Risk-Adjusted Performance

Modest

 
Weak
 
Strong
Compared to the overall equity markets, risk-adjusted returns on investments in Israel are ranked lower than 5 (%) of all global equities and portfolios over the last 90 days. Despite nearly weak fundamental indicators, IsraelLtd reported solid returns over the last few months and may actually be approaching a breakup point.

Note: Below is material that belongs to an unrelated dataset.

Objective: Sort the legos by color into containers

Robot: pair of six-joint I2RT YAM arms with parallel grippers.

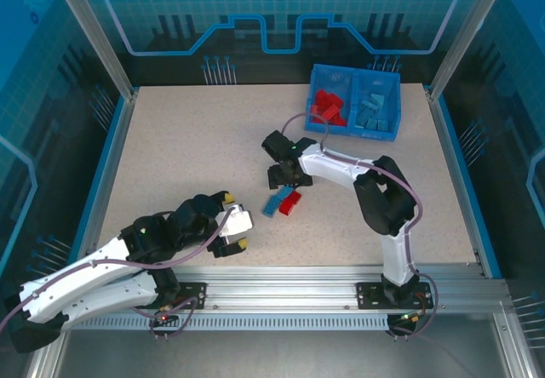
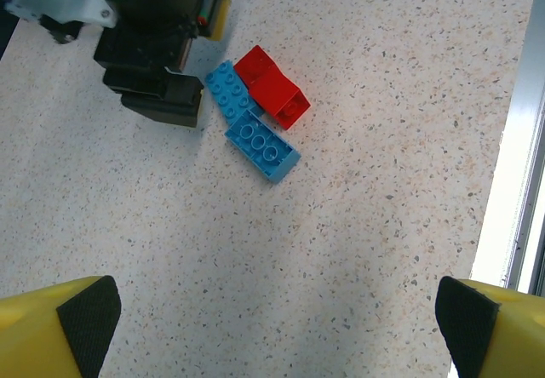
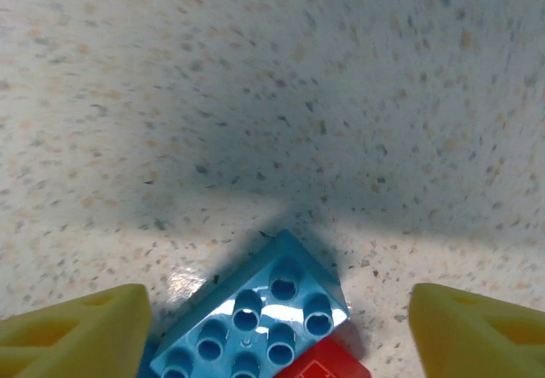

Sherwin Williams and IsraelLtd Volatility Contrast

   Predicted Return Density   
       Returns  

Pair Trading with Sherwin Williams and IsraelLtd

The main advantage of trading using opposite Sherwin Williams and IsraelLtd positions is that it hedges away some unsystematic risk. Because of two separate transactions, even if Sherwin Williams position performs unexpectedly, IsraelLtd can make up some of the losses. Pair trading also minimizes risk from directional movements in the market. For example, if an entire industry or sector drops because of unexpected headlines, the short position in IsraelLtd will offset losses from the drop in IsraelLtd's long position.
The idea behind Sherwin Williams Co and Israel pairs trading is to make the combined position market-neutral, meaning the overall market's direction will not affect its win or loss (or potential downside or upside). This can be achieved by designing a pairs trade with two highly correlated stocks or equities that operate in a similar space or sector, making it possible to obtain profits through simple and relatively low-risk investment.
Check out your portfolio center.
Note that this page's information should be used as a complementary analysis to find the right mix of equity instruments to add to your existing portfolios or create a brand new portfolio. You can also try the Fundamental Analysis module to view fundamental data based on most recent published financial statements.